Details of the plasma reactor used in this Example can be found in Nguyen et al. (D. K. Nguyen et al., Oxidative Functionalization of Long-Chain Liquid Alkanes by Pulsed Plasma Discharges at Atmospheric Pressure, ACS Sustainable Chem. Eng., 2022, 10(48), 15749-15759). Briefly, plasma oxidation of PE occurred in a pin-to-plate reactor configuration. PE pellets (about 250 mg) were placed at the bottom of a glass reactor (17 mm diameter) heated using an external hotplate. A micro stir bar was added at the bottom of the glass reactor to induce convection in the polymer melt. To maintain a controlled gas atmosphere within the reactor, helium and oxygen gas mixtures were introduced (500 sccm) via mass flow controllers (Brooks GF 40 series). A high-voltage, stainless-steel pin was positioned above the melt surface, while a grounded, stainless-steel plate was placed at the exterior bottom of the glass vessel. The gap between the pin and plate was 7 mm, with the PE melt and glass vessel serving as dielectrics. Non-thermal, atmospheric-pressure plasma was generated using a direct current (DC) pulsed, high-voltage (HV) power supply (HVPPS1160—High Voltage Laboratory, University of Patras). The peak-to-peak voltage, frequency, and duty cycle were kept constant at 9 kV, 5 kHz, and 1%, respectively, leading to a calculated dissipated power of about 1.9 W.

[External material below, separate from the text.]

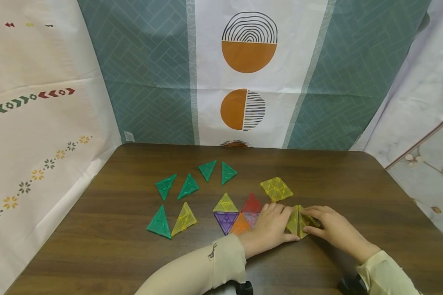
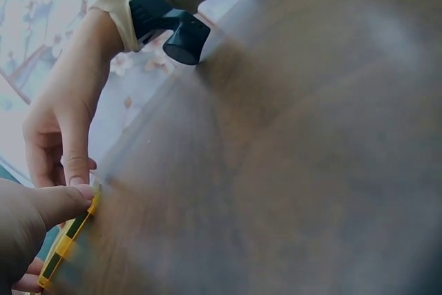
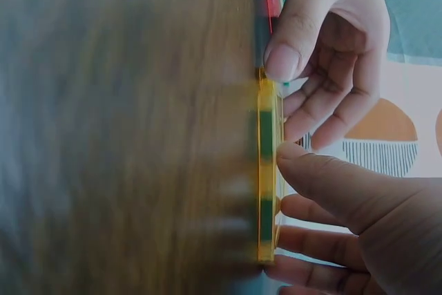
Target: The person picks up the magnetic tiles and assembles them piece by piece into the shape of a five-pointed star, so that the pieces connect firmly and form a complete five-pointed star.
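Observation:
Two yellow translucent triangle tiles stand side by side on the table in the head view: a left yellow triangle tile (image 1: pixel 292 222) and a right yellow triangle tile (image 1: pixel 304 220). My left hand (image 1: pixel 267 227) spans the left one between thumb and fingers. From the other side my right hand (image 1: pixel 332 229) holds the right one, thumb near its lower corner. In the right wrist view the yellow edge (image 3: pixel 266 177) lies low along the table. Beside and partly under my left hand is a joined row with purple (image 1: pixel 226 220), orange (image 1: pixel 240 225) and red (image 1: pixel 252 203) triangles.
Several green triangle tiles (image 1: pixel 188 187) lie at the left and back of the brown table (image 1: pixel 107 229). One yellow triangle (image 1: pixel 184 219) sits beside a green one. Behind my hands is a yellow diamond shape (image 1: pixel 276 189). Cloths with patterns (image 1: pixel 155 82) hang around the table.

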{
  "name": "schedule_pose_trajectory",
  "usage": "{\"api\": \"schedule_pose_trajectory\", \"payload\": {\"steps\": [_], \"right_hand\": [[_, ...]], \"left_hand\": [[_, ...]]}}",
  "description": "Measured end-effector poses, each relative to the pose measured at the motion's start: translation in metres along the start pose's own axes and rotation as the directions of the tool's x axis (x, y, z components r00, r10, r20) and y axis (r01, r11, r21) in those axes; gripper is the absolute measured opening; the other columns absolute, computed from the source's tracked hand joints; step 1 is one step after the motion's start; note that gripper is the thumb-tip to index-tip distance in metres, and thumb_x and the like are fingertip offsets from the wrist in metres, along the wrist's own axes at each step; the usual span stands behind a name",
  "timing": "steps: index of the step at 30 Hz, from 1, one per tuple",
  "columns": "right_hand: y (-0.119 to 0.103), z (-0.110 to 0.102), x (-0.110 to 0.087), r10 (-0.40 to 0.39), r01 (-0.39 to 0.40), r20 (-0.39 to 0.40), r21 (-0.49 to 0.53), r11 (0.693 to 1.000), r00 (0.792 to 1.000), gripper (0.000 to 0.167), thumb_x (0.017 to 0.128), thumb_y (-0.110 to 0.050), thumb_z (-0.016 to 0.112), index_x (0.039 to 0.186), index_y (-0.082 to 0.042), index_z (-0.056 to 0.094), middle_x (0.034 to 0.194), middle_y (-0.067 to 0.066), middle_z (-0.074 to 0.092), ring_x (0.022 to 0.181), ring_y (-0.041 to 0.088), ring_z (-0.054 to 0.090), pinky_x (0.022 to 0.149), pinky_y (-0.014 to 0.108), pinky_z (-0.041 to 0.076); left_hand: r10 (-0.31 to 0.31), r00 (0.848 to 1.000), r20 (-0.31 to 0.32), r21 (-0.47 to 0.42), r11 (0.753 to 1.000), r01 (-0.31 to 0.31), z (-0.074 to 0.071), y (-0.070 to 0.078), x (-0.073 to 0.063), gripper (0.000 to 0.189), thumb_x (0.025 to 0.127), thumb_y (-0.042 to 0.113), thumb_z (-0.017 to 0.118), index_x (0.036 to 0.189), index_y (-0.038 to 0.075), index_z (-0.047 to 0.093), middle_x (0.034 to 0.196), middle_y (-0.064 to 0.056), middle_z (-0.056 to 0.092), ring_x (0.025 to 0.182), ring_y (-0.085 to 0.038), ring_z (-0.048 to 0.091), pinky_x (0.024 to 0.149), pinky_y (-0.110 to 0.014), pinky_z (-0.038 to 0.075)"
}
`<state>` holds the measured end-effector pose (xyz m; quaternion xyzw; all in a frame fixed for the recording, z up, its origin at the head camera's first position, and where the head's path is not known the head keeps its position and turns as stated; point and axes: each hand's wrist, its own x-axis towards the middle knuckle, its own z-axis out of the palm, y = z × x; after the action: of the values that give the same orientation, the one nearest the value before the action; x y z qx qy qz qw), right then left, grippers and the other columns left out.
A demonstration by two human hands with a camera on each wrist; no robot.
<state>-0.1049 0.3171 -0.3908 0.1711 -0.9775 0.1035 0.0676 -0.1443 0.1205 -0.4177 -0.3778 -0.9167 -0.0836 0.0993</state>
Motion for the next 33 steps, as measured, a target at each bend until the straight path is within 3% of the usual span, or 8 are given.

The voltage and current signals were recorded using a high-voltage probe (Tektronix P6015) and a current monitor (Pearson 6585). Both signals were acquired in real time using a Tektronix MDO32 wideband oscilloscope. A characteristic oscillogram is shown in FIG. 1. The average dissipated power (i.e., the power consumed by the plasma discharge) was calculated using the following equation:

P = 1 T p ⁢ ∫ 0 T p v ⁡ ( t ) ⁢ i ⁡ ( t ) ⁢ dt ( 1 )

in which T_p corresponds to the period of each wave, and v(t) and i(t) are the time-dependent voltage and current, respectively.

Optical emission spectroscopy (OES) measurements were performed using an AvaSpec-ULS4096CL-EVO spectrometer (Avantes). An optical fiber (400 μm) was used to collect the light emission from the plasma and the wideband emission spectrum in the region 300-900 nm was recorded and analyzed with the Avasoft software. A characteristic emission spectrum of the He/O₂ discharge is shown in FIG. 2.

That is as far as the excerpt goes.